Many EJ studies and official statistics tend to emphasize regional trends and aggregations. These perspectives obscure a class of toxic outliers and super-polluters that disproportionately burden low income and nonwhite communities with the worst of the worst chemical emissions. We join a growing body of research that reveals America’s skewed industrial riskscapes, linking it to the sociohistorical restructuring of Seattle’s land use patterns and its segregated spaces. Socioeconomic inequalities and pollution disparities are worsening for Duwamish Valley residents.
The Seattle-King County Conventions Bureau adopted “Emerald City” as marketing slogan in 1982 when a California writer won a contest with the following submission. “Seattle, the Emerald City. Seattle is the jewel of the Northwest, the queen of the Evergreen State, the many-faceted city of space, elegance, magic and beauty.” In his environmental history of the city, Matthew Klingle attributed this slogan as one source for the title of his 2007 book. The imaginary metropolis in L. Frank Baum’s The Wizard of Oz was the second source. Among the core questions at the heart of Kingle’s book was the following. “Why did the technically impressive and far-reaching changes to the physical fabric of Puget Sound generate an equally enduring landscape of environmental injustice?”
Our short answer to Klingle’s question is that Seattle is home to the same kind of economic and social inequities seen throughout the United States. Urban geographer Richard Florida recently wrote about the US that “our cities, suburbs, and nation as a whole are splintering into a patchwork of concentrated advantage and disadvantage.” Seattle exemplifies this pattern. Expectedly, our research shows that despite the city’s improvement – overall – in mitigating pollution, low-income and minority groups do not enjoy these benefits and remain disproportionately exposed.

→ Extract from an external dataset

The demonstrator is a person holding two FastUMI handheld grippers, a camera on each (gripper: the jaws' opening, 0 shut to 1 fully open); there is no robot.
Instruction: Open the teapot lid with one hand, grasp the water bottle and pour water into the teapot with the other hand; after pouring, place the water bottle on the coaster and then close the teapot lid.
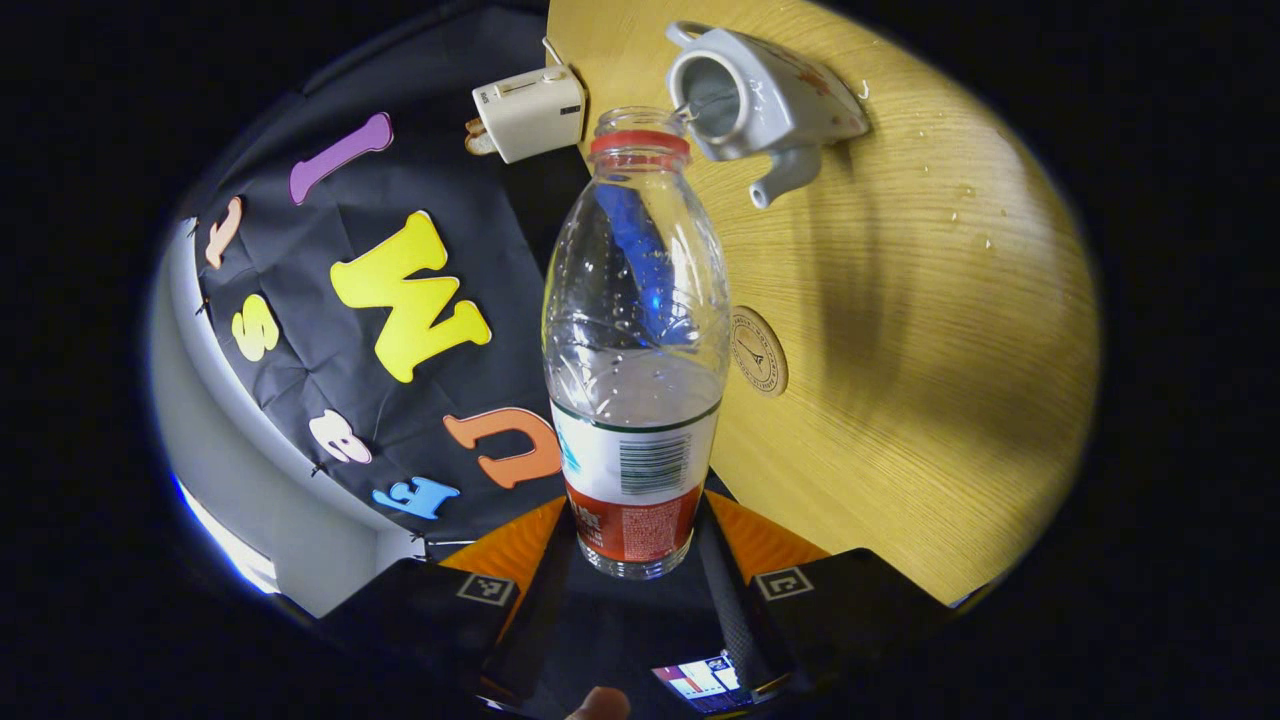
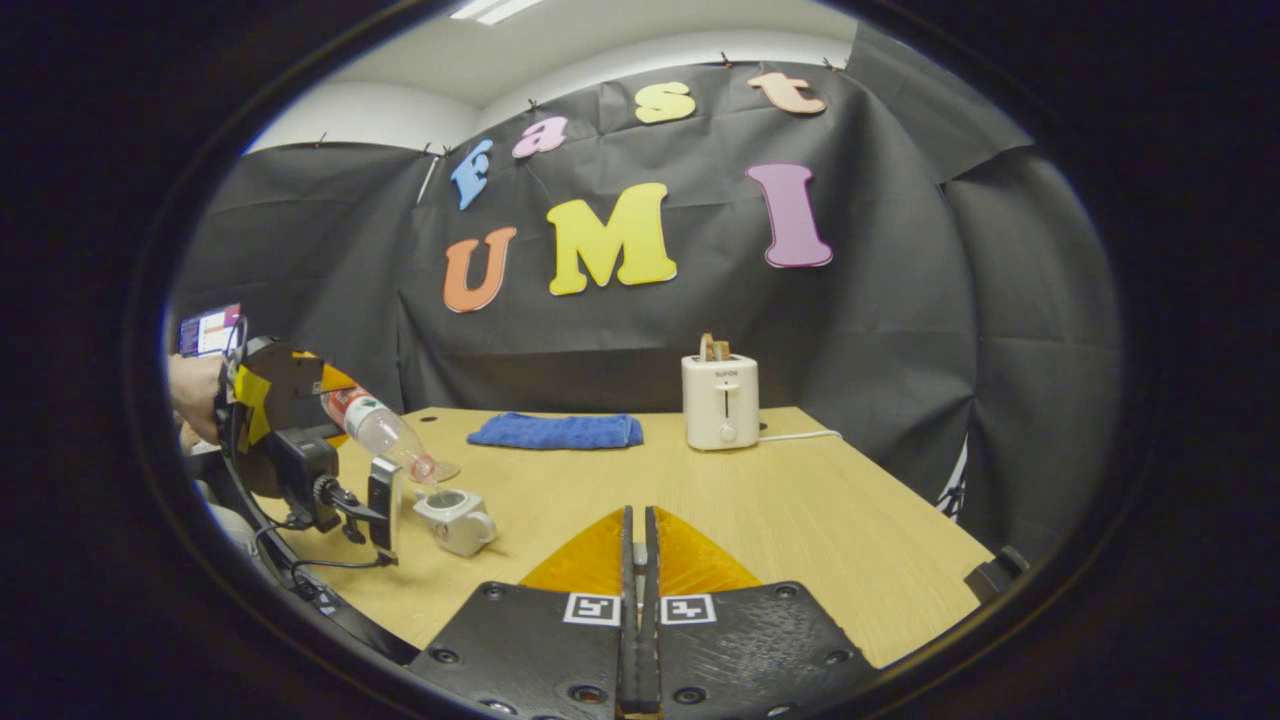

In other words, Seattle’s pollution riskscape and urban development burdens have been skewed toward some of the city’s most socially vulnerable residents. When one ignores or avoids these social and environmental injustices in Seattle, the city can be a magical and beautiful place. However, some neighborhoods in Seattle have fared poorly in all three dimensions of sustainability: environment, economy, and equity. A more just sustainability, instead of a segregating one, will require heightened political and policy attention to mitigate inequitable development and environmental injustice in Seattle and beyond.
Key References.
Abel, Troy D. 2008. “Skewed Riskscapes and Environmental Injustice: A Case Study of Metropolitan St. Louis.” Environmental Management 42(2): 232–48.
Abel, Troy D. and Jonah White. 2011. Skewed Riskscapes and Gentrified Inequities: Environmental Exposure Disparities in Seattle, WA. American Journal of Public Health 101(S1): S246–S254.
Abel, Troy D., Jonah White. 2015. Gentrified sustainability: inequitable development and Seattle’s skewed riskscape. Interdisciplinary Environmental Review 16(2/3/4): 124-157.
Abel, Troy D., Jonah White, and Stacy Clauson. 2015. Risky business: sustainability and industrial land use across Seattle’s gentrifying riskscape. Sustainability 7(11): 15718-15753.